Are you willing to be tracked to save on car insurance?: Consumer Reports

Consumer Reports

CONSUMER REPORTS — Imagine paying less for car insurance just for being a good driver. It’s called usage-based insurance: Drive safely and keep to certain mileage limits and you could save a bundle on premiums. But it also means having your insurance company track how you drive, and that could drive you up the wall. Consumer Reports explains.

Major insurance companies like State Farm, Nationwide, Allstate, and Liberty Mutual offer the program.

Using a smartphone app and a tag or dongle, they monitor acceleration, braking, cornering, speed, and phone use, and provide a score.

If your score indicates low-risk driving, your premiums could be reduced significantly, in some cases up to 50 percent.

To get the discount you’ll also need to watch how far you drive.
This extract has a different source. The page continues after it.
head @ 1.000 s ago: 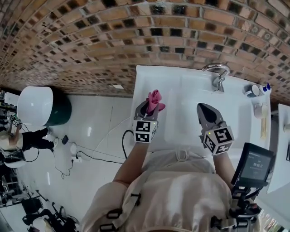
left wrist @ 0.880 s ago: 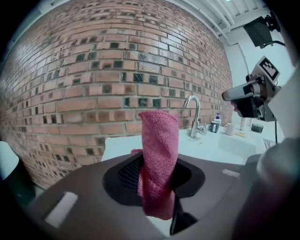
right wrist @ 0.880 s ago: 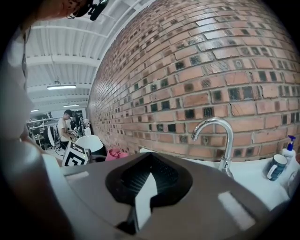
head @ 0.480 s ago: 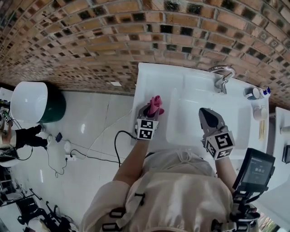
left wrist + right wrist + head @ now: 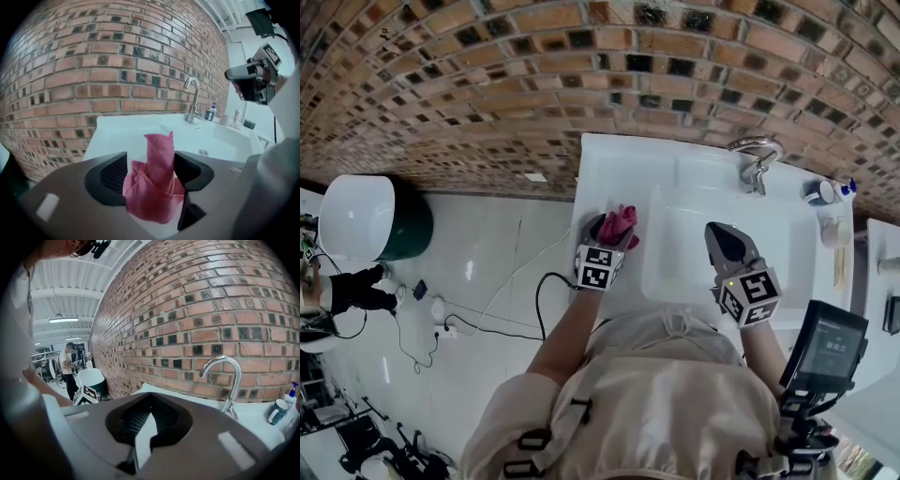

For example, State Farm considers 7,500 miles a year or less to be low mileage.

But if your driving suggests risky behavior, some insurers could charge you even more. And while some companies say they don’t share your information, privacy may be a concern for some people. If you’re in an accident, your information can be used, for example, by law enforcement.

To keep your car insurance costs low, make sure you’re taking advantage of all available discounts. Ask about discounts for the safety and security features built into your car, student discounts, and discounts for maintaining a good credit score.